**What you have to do**
Keeping every word and mark, copy all of the data.

■ ■ ■

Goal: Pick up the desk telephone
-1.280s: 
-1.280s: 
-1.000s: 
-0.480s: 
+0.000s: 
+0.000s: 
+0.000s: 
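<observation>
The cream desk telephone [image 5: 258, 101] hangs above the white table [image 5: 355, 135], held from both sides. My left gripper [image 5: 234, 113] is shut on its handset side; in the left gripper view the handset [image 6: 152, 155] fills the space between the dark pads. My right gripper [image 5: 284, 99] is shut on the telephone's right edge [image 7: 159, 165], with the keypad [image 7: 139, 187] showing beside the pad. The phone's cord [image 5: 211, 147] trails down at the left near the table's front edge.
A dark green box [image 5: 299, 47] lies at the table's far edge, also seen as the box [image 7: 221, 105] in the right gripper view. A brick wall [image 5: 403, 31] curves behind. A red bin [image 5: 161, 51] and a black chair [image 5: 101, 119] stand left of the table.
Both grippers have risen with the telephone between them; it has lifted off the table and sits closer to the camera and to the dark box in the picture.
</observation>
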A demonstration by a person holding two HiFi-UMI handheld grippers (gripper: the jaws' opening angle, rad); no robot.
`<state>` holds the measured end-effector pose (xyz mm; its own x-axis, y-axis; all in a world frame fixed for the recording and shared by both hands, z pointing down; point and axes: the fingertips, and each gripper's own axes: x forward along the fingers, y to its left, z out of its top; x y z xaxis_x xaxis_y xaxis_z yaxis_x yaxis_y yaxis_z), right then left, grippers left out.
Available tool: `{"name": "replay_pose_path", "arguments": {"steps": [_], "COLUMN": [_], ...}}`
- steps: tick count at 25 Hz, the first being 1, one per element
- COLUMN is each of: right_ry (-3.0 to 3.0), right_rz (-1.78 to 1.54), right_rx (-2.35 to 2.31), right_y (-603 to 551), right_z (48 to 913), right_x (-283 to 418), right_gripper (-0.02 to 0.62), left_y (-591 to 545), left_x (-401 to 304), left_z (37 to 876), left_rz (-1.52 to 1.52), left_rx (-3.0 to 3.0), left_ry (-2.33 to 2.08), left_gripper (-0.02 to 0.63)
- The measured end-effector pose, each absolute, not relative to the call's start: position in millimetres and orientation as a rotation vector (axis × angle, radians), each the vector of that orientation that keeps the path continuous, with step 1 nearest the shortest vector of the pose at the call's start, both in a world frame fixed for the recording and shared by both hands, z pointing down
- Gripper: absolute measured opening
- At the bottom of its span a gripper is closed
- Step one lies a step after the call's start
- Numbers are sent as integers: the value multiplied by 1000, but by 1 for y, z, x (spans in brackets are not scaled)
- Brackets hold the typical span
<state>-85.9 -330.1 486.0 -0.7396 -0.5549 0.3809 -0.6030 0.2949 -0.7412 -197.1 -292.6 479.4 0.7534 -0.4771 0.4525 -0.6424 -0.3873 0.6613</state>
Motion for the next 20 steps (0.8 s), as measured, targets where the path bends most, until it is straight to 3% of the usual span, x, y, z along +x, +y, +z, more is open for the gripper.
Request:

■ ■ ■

**Your solution**
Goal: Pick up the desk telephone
-1.280s: 
-1.280s: 
-1.000s: 
-0.480s: 
+0.000s: 
+0.000s: 
+0.000s: 
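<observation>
The cream desk telephone [image 5: 258, 101] hangs above the white table [image 5: 355, 135], held from both sides. My left gripper [image 5: 234, 113] is shut on its handset side; in the left gripper view the handset [image 6: 152, 155] fills the space between the dark pads. My right gripper [image 5: 284, 99] is shut on the telephone's right edge [image 7: 159, 165], with the keypad [image 7: 139, 187] showing beside the pad. The phone's cord [image 5: 211, 147] trails down at the left near the table's front edge.
A dark green box [image 5: 299, 47] lies at the table's far edge, also seen as the box [image 7: 221, 105] in the right gripper view. A brick wall [image 5: 403, 31] curves behind. A red bin [image 5: 161, 51] and a black chair [image 5: 101, 119] stand left of the table.
Both grippers have risen with the telephone between them; it has lifted off the table and sits closer to the camera and to the dark box in the picture.
</observation>
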A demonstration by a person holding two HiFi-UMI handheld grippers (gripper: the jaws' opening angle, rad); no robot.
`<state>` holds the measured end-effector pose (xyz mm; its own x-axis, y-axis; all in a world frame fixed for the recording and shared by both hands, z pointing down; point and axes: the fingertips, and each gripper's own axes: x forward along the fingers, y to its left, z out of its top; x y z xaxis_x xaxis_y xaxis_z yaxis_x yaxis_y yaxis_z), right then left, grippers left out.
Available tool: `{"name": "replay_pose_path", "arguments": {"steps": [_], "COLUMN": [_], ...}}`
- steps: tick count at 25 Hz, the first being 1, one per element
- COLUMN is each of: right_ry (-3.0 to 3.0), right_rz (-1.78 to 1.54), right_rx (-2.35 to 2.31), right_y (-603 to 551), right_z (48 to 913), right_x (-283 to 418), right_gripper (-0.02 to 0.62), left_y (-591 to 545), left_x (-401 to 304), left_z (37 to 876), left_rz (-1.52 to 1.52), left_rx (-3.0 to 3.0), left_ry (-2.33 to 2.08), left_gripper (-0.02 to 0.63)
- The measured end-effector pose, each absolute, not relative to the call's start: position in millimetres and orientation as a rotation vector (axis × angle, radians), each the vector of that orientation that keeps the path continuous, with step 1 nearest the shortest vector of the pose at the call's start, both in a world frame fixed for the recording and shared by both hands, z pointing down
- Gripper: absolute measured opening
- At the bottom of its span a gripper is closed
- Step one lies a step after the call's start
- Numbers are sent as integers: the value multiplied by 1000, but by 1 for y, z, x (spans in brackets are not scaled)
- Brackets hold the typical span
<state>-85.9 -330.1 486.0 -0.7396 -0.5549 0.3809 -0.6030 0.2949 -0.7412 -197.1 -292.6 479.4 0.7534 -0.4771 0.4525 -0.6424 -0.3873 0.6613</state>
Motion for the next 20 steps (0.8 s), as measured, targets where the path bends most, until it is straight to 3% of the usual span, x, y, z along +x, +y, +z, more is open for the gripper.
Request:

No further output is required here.